┌──

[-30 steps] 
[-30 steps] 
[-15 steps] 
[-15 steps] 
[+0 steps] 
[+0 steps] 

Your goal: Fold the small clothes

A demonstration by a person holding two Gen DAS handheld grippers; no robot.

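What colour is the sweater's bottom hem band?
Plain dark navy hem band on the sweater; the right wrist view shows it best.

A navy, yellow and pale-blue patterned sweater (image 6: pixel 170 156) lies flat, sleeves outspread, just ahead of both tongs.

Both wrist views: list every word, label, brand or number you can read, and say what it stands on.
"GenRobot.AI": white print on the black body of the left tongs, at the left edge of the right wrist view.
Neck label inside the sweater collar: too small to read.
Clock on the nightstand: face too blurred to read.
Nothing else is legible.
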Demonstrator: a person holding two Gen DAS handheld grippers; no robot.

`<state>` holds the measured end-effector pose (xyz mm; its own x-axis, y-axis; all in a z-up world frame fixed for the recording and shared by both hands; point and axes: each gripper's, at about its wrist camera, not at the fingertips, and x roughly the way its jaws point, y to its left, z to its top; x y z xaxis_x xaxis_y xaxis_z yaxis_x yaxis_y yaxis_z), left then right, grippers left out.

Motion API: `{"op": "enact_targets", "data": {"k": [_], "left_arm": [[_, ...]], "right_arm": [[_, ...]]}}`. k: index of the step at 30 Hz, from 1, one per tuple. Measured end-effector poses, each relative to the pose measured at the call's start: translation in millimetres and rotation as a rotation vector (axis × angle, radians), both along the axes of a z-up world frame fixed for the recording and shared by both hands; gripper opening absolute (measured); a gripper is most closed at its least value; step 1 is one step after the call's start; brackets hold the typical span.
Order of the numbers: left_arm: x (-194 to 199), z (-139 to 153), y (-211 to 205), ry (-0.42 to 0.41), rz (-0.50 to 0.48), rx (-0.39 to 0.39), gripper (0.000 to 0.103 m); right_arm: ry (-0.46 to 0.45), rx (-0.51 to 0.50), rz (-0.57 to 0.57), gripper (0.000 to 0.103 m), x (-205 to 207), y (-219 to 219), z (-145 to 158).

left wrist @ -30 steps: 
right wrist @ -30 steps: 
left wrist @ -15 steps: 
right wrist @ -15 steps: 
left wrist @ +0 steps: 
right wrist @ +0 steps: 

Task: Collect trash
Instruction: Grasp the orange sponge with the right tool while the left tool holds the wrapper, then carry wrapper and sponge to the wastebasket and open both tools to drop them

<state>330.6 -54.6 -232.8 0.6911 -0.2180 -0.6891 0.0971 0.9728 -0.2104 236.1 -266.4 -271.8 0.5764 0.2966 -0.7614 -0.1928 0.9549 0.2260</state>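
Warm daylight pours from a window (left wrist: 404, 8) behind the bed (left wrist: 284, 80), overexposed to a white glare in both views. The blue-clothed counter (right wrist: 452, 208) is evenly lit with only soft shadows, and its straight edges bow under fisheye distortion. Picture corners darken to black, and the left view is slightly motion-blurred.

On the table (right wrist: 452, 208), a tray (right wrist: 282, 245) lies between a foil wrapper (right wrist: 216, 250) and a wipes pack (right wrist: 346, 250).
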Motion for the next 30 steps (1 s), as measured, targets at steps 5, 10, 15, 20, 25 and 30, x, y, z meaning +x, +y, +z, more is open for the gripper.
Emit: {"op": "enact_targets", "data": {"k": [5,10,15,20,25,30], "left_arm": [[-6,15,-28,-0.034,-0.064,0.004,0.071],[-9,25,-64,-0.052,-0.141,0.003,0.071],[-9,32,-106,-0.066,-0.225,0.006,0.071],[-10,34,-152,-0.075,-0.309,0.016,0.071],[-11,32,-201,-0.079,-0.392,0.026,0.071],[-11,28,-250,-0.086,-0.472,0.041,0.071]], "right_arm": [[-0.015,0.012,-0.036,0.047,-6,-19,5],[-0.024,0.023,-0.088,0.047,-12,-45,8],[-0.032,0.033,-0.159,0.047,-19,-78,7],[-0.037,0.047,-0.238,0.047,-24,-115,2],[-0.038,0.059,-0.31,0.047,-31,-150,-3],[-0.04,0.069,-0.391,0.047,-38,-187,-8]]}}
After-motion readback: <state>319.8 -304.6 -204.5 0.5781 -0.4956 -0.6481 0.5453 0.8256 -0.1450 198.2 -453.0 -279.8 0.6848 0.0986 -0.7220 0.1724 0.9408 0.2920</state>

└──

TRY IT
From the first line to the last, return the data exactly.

ANSWER TO THIS TASK
[-30 steps] 
[-30 steps] 
[-15 steps] 
[-15 steps] 
[+0 steps] 
[+0 steps] 

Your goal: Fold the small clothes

A demonstration by a person holding two Gen DAS handheld grippers; no robot.

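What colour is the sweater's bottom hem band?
Plain dark navy hem band on the sweater; the right wrist view shows it best.

A navy, yellow and pale-blue patterned sweater (image 6: pixel 170 156) lies flat, sleeves outspread, just ahead of both tongs.

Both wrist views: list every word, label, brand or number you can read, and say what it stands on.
"GenRobot.AI": white print on the black body of the left tongs, at the left edge of the right wrist view.
Neck label inside the sweater collar: too small to read.
Clock on the nightstand: face too blurred to read.
Nothing else is legible.
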Demonstrator: a person holding two Gen DAS handheld grippers; no robot.

`<state>` holds the measured end-effector pose (xyz mm; its own x-axis, y-axis; all in a z-up world frame fixed for the recording and shared by both hands; point and axes: each gripper's, at about its wrist camera, not at the fingertips, and x roughly the way its jaws point, y to its left, z to its top; x y z xaxis_x xaxis_y xaxis_z yaxis_x yaxis_y yaxis_z), left then right, grippers left out.

Motion API: `{"op": "enact_targets", "data": {"k": [_], "left_arm": [[_, ...]], "right_arm": [[_, ...]]}}`. k: index of the step at 30 Hz, from 1, one per tuple. Measured end-effector poses, each relative to the pose measured at the call's start: translation in millimetres and rotation as a rotation vector (axis × angle, radians), both along the axes of a z-up world frame fixed for the recording and shared by both hands; gripper opening absolute (measured); a gripper is most closed at its least value; step 1 is one step after the call's start; brackets hold the typical span.
Order of the numbers: left_arm: x (-194 to 199), z (-139 to 153), y (-211 to 205), ry (-0.42 to 0.41), rz (-0.50 to 0.48), rx (-0.39 to 0.39), gripper (0.000 to 0.103 m); right_arm: ry (-0.46 to 0.45), rx (-0.51 to 0.50), rz (-0.57 to 0.57), gripper (0.000 to 0.103 m), x (-205 to 207), y (-219 to 219), z (-145 to 158).

left wrist @ -30 steps: 
right wrist @ -30 steps: 
left wrist @ -15 steps: 
right wrist @ -15 steps: 
left wrist @ +0 steps: 
right wrist @ +0 steps: 

Task: Collect trash
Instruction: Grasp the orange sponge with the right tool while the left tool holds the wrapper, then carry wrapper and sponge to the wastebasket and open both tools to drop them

<state>330.6 -54.6 -232.8 0.6911 -0.2180 -0.6891 0.0971 0.9728 -0.2104 236.1 -266.4 -271.8 0.5764 0.2966 -0.7614 -0.1928 0.9549 0.2260</state>
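Warm daylight pours from a window (left wrist: 404, 8) behind the bed (left wrist: 284, 80), overexposed to a white glare in both views. The blue-clothed counter (right wrist: 452, 208) is evenly lit with only soft shadows, and its straight edges bow under fisheye distortion. Picture corners darken to black, and the left view is slightly motion-blurred.

On the table (right wrist: 452, 208), a tray (right wrist: 282, 245) lies between a foil wrapper (right wrist: 216, 250) and a wipes pack (right wrist: 346, 250).
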Motion for the next 30 steps (1 s), as measured, targets at steps 5, 10, 15, 20, 25 and 30, x, y, z meaning +x, +y, +z, more is open for the gripper.
Emit: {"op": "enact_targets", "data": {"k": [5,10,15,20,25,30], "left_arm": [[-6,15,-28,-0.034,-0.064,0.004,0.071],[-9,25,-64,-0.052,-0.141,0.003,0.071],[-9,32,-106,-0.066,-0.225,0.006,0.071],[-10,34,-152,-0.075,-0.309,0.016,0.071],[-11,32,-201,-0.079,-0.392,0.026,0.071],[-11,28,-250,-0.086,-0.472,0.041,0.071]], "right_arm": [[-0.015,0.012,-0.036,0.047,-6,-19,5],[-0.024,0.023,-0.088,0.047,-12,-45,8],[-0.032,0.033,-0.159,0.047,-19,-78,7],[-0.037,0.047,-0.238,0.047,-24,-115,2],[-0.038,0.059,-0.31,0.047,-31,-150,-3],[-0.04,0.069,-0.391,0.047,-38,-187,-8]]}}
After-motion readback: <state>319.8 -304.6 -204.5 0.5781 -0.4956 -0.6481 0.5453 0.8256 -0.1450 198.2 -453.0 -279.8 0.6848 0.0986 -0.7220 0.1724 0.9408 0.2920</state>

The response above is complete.